Margaret Thatcher pioneered this technique with her preference for cosy radio interviews with Jimmy Young - but across the Atlantic nothing is deemed to have happened until the phenomenon has been given a catchy name. Last year, the spread of alternative news outlets - not just talk shows but Cable News Network and even news slots on cable channels devoted mainly to pop videos - was dubbed the 'new news'.

Proof that it had reached Canada came this month during the Ottawa convention that chose Kim Campbell as leader of the Conservative Party, and thus as the new prime minister. Apart from the usual flood of regular reporters, a crew from Much Music, a cable music channel, reported the event in the flip and casual style that appeals to its young audience.

Traditional journalists, such as those from the CBC, naturally resent this intrusion into what was once their exclusive preserve. They feel the same way that British practitioners of breakfast television did last year when The Big Breakfast began winning audiences. The emergence of new news suggests that viewers and listeners are dissatisfied with the rigid, formulaic format of the old news. Possible reasons for this were suggested by CBC journalists:

'We use too much jargon. We're like doctors who don't know how to explain things to their patients.' (This may have been a comment on a colleague who had spoken of 'a fall-back position in a post-deference era'.)

'The media are too lazy to find ways of conveying complex policy issues.'

'We're all boring and we're sitting around discussing why we're boring.'

'Self-importance killed more journalists than booze.'

'It's not rocket science to be a journalist. I feel it's a cop-out on life.'

Criticism of a different kind came from a prominent politician, Harvie Andre, who is due to retire this year. He accused the Ottawa press of being institutionally critical of the government.

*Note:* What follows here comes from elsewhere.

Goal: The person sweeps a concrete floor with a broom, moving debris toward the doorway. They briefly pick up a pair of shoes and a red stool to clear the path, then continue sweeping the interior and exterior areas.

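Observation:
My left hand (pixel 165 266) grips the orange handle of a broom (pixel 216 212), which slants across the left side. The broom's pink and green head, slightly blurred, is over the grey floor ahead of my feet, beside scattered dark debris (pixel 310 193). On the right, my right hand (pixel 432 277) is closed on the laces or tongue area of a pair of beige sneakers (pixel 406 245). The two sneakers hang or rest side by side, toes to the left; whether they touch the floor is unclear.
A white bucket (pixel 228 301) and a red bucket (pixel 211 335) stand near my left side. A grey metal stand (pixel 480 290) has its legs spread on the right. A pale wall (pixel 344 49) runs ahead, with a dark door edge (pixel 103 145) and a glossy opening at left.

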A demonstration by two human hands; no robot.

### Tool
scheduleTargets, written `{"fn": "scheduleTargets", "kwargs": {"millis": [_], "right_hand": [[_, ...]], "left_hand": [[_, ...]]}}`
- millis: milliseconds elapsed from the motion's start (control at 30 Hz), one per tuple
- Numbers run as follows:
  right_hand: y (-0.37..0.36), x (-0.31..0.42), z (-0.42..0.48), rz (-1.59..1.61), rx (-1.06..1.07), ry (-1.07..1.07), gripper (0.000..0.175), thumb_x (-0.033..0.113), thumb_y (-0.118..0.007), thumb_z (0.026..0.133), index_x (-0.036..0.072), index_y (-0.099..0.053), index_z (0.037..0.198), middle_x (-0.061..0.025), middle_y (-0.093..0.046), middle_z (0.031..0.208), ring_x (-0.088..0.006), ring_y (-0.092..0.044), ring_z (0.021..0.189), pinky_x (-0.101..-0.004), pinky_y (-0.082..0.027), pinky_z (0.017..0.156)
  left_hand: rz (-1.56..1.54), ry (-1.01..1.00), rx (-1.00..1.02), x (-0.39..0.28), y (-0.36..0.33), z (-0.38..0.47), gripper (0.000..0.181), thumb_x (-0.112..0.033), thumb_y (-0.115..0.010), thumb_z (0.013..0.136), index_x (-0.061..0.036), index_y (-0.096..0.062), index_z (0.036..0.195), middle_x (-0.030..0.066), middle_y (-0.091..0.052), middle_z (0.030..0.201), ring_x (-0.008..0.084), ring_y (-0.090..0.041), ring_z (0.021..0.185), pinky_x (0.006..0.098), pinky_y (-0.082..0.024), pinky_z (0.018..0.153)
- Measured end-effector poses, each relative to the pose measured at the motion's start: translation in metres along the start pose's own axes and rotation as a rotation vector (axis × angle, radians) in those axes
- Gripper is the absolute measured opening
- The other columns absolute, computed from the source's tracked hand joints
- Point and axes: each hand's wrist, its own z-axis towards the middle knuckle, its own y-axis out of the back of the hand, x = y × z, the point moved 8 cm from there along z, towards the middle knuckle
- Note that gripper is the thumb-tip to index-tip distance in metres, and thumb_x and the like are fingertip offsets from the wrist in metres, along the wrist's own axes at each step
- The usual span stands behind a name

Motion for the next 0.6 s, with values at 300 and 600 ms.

'This country can survive its politics but can it survive its journalists?' he wondered. 'People say: 'Don't shoot the messenger,' but if the messenger keeps on screwing up, why not shoot him?'

There is no convincing answer, which is why one journalist resorted to an unconvincing one. It was, he maintained, bad form for an outgoing minister, with an inflation-proof pension and lucrative directorships in the offing, to criticise underpaid scribblers.

Mr Andre chuckled. 'I've noticed that about journalists; they're extraordinarily thin-skinned. They can give it out but they can't take it.' Game, set and match.

A delegate summed it all up. 'For many of us this is the largest group therapy session we've ever attended. I hope we all feel better about ourselves.' Whoever said Canadians were dull?